In 1939 she served as chair of the program committee for participation of African Americans in the American Common section of the 1939 New York World’s Fair.

In 1951 Major was guest of honor and “woman of the year” at a charity ball held by a New York women’s club.

In 1952 she was cited for “humane deeds performed in behalf of her community” by a New York impresario, Freddie Fulton.

Her obituary in Ebony listed some of the civic organizations to which Major belonged and mentioned thirty honors and citations that she had received.

Major traveled overseas during the 1940s and 1950s, including trips to Egypt, Brazil, and Argentina. Her wedding to John Majors, her third and final marriage, took place in Buenos Aires.

Political affiliations

In 1928 and 1930 she was reported to be a member of the Communist Party.

Asked about political affiliations in 1928 she said she would not join the National Colored Women’s Democratic League and had no ties to the Democratic Party.

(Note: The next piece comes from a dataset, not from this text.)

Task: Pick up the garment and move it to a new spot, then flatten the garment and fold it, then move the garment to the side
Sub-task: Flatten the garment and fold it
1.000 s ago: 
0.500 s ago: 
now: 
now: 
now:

She said she had adopted the principles of Communism because she believed that both the Republican and Democratic Parties “uphold the practices of Jim-Crowism, disenfranchisement, and race discrimination by which Negroes are degraded and oppressed.”

By 1984, however, she had become an active member of the Democratic Party.

Parents and immediate family

Major was born on July 29, 1894 in her parents’ home on Wentworth Avenue at the western border of the Douglas section of Chicago’s Bronzeville neighborhood.

Her father was Herbert Hodges and her mother was Mae Powell Hodges. Major reported that her mother’s grandfather had migrated from North Carolina to Indiana seeking freedom.

Soon after her mother died while giving birth to her, she was adopted by her mother’s sister, Maud Lawrence, and her husband David.

The Lawrence family had sufficient wealth to give Major an extravagant debutante ball. While yet unmarried, Major kept Hodges as her family name.

On December 15, 1917, Major married H. Binga Dismond in a military ceremony at Camp Logan in Houston.

They were divorced in 1933 but remained cordial.

In 1942 she married musician Gilbert Holland, a baritone whose voice was heard frequently on radio programs of the 1930s.

Her last marriage was to a prominent mortician from Atlantic City, New Jersey, John Richard Major. The ceremony took place in Buenos Aires during a trip they took to South America, probably in 1946.

This was her third marriage and his fourth. She was widowed by 1953 and did not remarry during the remaining three decades of her life.

Other names

Major’s first name, Geraldyn, was sometimes (wrongly) given as Geraldyne or Geraldine.

Her nickname, Gerri, was sometimes given as Jerry or Gerry.

While married to H. Binga Dismond she was known as Geraldyn Dismond, Mrs. H. Binga Dismond, or (rarely) Geraldyn Hodges Dismond.

During her brief marriage to Gilbert Holland she was known as Geraldyn Holland, Geraldyn Hodges Holland, or Geraldyn Dismond Holland.

After marrying John Richard Major she was called Geraldyn Major, Geraldyn Hodges Major, and Geraldyn Dismond Major.

During the last three decades of her life her name was usually rendered as Gerri Major.

During her marriage to H. Binga Dismond she sometimes called herself and was sometimes called “La Dismond.”In writing the “Social Whirl” column for the Afro-American she called herself simply Gerry.